Ist schon jetzt absehbar, wohin euch euer Weg mit ELEND führen wird?


Es ist unwahrscheinlich, dass wir uns ein drittes Mal auf einen Albenzyklus einlassen werden. Für die nächsten ein, zwei Jahre wird ELEND jedenfalls auf Eis gelegt. Was wir uns allerdings sehr wohl vorstellen können, ist, eine Serie an Mini-Alben mit „Winds Cycle“-Outtakes zu veröffentlichen. Es fehlt uns nicht an bereits komponierten Stücken, die für die beiden letzten Teile des Zyklus geschrieben worden waren, bevor wir mit der Umstrukturierung begannen. Auch einige Stücke, die aus den Arbeitsversionen der bisher veröffentlichten Alben herausfielen, sind teilweise sogar fertig aufgenommen und abgemischt. Iskandar Hasnawi wird Ensemble Orphique ohne mich im musikalischen Rahmen eines Kammerensembles weiterführen – als das ursprüngliche Mammutprojekt war es ja letztlich undurchführbar geworden. Was von dieser ursprünglichen Fassung übrig bleibt, sind die auf „A World in Their Screams“ umgesetzten Fragmente und Ideen. Dieser Stilwandel wirkt zugleich auch als Befreiung von den massiven orchestralen Ungetümen, die wir mit ELEND erschaffen haben.
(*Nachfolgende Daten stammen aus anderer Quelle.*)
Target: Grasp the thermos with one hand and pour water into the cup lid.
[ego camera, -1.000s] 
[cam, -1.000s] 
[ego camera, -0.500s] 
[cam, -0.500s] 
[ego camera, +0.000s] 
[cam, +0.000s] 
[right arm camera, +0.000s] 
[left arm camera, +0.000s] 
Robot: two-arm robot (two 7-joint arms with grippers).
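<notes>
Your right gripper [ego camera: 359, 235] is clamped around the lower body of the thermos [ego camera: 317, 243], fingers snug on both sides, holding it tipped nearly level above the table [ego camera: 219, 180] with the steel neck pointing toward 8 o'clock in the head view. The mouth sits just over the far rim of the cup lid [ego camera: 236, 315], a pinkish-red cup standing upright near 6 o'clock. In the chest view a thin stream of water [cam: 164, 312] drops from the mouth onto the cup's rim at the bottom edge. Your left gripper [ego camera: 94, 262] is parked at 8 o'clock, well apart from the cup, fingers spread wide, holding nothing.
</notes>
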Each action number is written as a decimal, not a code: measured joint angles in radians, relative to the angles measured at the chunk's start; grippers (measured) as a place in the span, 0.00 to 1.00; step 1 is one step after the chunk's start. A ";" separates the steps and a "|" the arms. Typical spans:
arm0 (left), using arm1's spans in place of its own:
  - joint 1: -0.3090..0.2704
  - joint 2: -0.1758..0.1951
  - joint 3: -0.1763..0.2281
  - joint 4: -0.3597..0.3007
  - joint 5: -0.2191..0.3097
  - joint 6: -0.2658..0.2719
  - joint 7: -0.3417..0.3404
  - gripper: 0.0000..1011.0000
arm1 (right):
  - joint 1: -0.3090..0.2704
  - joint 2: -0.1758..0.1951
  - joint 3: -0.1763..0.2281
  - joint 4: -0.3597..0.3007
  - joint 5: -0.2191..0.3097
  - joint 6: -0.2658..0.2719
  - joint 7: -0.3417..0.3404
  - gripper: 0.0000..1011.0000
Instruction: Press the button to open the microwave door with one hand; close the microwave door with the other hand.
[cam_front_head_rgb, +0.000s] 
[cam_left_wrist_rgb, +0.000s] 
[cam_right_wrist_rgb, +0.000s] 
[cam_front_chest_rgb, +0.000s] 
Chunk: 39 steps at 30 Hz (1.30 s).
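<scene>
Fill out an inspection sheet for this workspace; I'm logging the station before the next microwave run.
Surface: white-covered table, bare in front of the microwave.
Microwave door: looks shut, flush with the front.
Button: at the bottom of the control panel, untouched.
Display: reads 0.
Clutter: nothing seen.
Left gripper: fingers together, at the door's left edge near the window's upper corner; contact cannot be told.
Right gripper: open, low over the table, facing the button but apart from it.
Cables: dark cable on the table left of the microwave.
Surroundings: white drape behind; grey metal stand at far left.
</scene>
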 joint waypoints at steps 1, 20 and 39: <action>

Veröffentlichen wird dieses Album Orphika, das Label, das erst vor kurzem von Noevdia speziell für ELEND und ELEND-Nebenprojekte ins Leben gerufen wurde. Vielleicht wird sich auch für mich unter diesen neuen Bedingungen die Gelegenheit ergeben, die Arbeit mehrerer Jahre zu veröffentlichen, ohne das Gefühl zu haben, von einer Plattenfirma ausgebeutet zu werden.